■ **WHAT IS REQUIRED**
All of the data should be restated exactly as it stands.

■ **MATERIAL PROVIDED**
────────────────────────────────────────

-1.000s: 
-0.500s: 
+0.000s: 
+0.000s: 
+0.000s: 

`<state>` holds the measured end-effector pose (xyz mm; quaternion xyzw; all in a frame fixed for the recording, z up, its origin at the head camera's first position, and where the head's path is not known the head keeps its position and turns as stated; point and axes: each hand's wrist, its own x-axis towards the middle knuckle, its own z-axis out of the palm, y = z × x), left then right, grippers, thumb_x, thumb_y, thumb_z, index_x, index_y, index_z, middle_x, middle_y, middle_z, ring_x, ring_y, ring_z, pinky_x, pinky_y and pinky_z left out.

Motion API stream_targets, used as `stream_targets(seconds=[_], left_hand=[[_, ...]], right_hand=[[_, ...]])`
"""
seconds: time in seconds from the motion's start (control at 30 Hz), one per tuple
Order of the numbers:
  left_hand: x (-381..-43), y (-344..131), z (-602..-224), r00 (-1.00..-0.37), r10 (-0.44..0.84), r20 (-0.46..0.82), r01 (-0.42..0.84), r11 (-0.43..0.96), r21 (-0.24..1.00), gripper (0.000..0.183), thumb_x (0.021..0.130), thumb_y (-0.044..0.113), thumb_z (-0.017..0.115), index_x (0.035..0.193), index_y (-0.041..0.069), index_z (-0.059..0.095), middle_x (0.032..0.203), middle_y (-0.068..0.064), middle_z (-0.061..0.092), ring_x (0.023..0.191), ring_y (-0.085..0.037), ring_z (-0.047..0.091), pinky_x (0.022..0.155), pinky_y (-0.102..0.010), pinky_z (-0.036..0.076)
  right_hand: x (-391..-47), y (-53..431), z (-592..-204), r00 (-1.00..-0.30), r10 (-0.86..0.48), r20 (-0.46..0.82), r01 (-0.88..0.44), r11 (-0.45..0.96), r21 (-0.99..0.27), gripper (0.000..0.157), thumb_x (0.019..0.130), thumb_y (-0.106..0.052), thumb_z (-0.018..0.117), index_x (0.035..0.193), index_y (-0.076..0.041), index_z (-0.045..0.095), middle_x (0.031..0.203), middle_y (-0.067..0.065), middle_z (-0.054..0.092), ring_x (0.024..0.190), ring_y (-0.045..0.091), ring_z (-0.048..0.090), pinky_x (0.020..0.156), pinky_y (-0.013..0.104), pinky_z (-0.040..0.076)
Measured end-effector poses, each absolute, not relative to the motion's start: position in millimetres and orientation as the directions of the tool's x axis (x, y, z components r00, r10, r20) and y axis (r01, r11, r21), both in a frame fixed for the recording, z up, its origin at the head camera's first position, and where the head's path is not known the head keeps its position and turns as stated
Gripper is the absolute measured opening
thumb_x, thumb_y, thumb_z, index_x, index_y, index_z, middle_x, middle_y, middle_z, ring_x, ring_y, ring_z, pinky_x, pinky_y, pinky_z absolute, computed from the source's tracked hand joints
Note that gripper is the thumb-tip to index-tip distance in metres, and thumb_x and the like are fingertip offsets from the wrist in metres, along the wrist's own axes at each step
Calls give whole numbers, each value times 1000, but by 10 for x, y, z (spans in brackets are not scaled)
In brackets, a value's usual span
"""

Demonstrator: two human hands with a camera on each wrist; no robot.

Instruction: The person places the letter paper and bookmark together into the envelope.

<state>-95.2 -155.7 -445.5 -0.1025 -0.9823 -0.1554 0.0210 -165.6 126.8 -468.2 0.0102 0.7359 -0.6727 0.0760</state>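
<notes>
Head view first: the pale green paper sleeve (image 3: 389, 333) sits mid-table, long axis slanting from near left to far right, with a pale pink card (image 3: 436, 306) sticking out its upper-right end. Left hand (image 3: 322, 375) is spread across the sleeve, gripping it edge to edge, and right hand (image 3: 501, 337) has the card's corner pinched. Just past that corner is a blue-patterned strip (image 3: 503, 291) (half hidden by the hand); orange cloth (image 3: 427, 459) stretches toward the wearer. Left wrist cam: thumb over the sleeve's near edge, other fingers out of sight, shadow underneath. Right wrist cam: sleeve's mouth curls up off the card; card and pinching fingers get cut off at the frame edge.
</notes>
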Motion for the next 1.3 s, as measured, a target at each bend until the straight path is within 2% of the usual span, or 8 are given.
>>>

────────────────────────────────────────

■ **SOLUTION TO THIS EXERCISE**
-1.000s: 
-0.500s: 
+0.000s: 
+0.000s: 
+0.000s: 

`<state>` holds the measured end-effector pose (xyz mm; quaternion xyzw; all in a frame fixed for the recording, z up, its origin at the head camera's first position, and where the head's path is not known the head keeps its position and turns as stated; point and axes: each hand's wrist, its own x-axis towards the middle knuckle, its own z-axis out of the palm, y = z × x), left then right, grippers, thumb_x, thumb_y, thumb_z, index_x, index_y, index_z, middle_x, middle_y, middle_z, ring_x, ring_y, ring_z, pinky_x, pinky_y and pinky_z left out.

Motion API stream_targets, used as `stream_targets(seconds=[_], left_hand=[[_, ...]], right_hand=[[_, ...]])`
"""
seconds: time in seconds from the motion's start (control at 30 Hz), one per tuple
Order of the numbers:
  left_hand: x (-381..-43), y (-344..131), z (-602..-224), r00 (-1.00..-0.37), r10 (-0.44..0.84), r20 (-0.46..0.82), r01 (-0.42..0.84), r11 (-0.43..0.96), r21 (-0.24..1.00), gripper (0.000..0.183), thumb_x (0.021..0.130), thumb_y (-0.044..0.113), thumb_z (-0.017..0.115), index_x (0.035..0.193), index_y (-0.041..0.069), index_z (-0.059..0.095), middle_x (0.032..0.203), middle_y (-0.068..0.064), middle_z (-0.061..0.092), ring_x (0.023..0.191), ring_y (-0.085..0.037), ring_z (-0.047..0.091), pinky_x (0.022..0.155), pinky_y (-0.102..0.010), pinky_z (-0.036..0.076)
  right_hand: x (-391..-47), y (-53..431), z (-592..-204), r00 (-1.00..-0.30), r10 (-0.86..0.48), r20 (-0.46..0.82), r01 (-0.88..0.44), r11 (-0.45..0.96), r21 (-0.99..0.27), gripper (0.000..0.157), thumb_x (0.019..0.130), thumb_y (-0.106..0.052), thumb_z (-0.018..0.117), index_x (0.035..0.193), index_y (-0.076..0.041), index_z (-0.045..0.095), middle_x (0.031..0.203), middle_y (-0.067..0.065), middle_z (-0.054..0.092), ring_x (0.024..0.190), ring_y (-0.045..0.091), ring_z (-0.048..0.090), pinky_x (0.020..0.156), pinky_y (-0.013..0.104), pinky_z (-0.040..0.076)
Measured end-effector poses, each absolute, not relative to the motion's start: position in millimetres and orientation as the directions of the tool's x axis (x, y, z components r00, r10, r20) and y axis (r01, r11, r21), both in a frame fixed for the recording, z up, its origin at the head camera's first position, and where the head's path is not known the head keeps its position and turns as stated
Gripper is the absolute measured opening
thumb_x, thumb_y, thumb_z, index_x, index_y, index_z, middle_x, middle_y, middle_z, ring_x, ring_y, ring_z, pinky_x, pinky_y, pinky_z absolute, computed from the source's tracked hand joints
Note that gripper is the thumb-tip to index-tip distance in metres, and thumb_x and the like are fingertip offsets from the wrist in metres, along the wrist's own axes at each step
Calls give whole numbers, each value times 1000, but by 10 for x, y, z (spans in brackets are not scaled)
In brackets, a value's usual span
"""

Demonstrator: two human hands with a camera on each wrist; no robot.

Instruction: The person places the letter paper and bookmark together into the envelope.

<state>-95.2 -155.7 -445.5 -0.1025 -0.9823 -0.1554 0.0210 -165.6 126.8 -468.2 0.0102 0.7359 -0.6727 0.0760</state>
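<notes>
Head view first: the pale green paper sleeve (image 3: 389, 333) sits mid-table, long axis slanting from near left to far right, with a pale pink card (image 3: 436, 306) sticking out its upper-right end. Left hand (image 3: 322, 375) is spread across the sleeve, gripping it edge to edge, and right hand (image 3: 501, 337) has the card's corner pinched. Just past that corner is a blue-patterned strip (image 3: 503, 291) (half hidden by the hand); orange cloth (image 3: 427, 459) stretches toward the wearer. Left wrist cam: thumb over the sleeve's near edge, other fingers out of sight, shadow underneath. Right wrist cam: sleeve's mouth curls up off the card; card and pinching fingers get cut off at the frame edge.
</notes>
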Motion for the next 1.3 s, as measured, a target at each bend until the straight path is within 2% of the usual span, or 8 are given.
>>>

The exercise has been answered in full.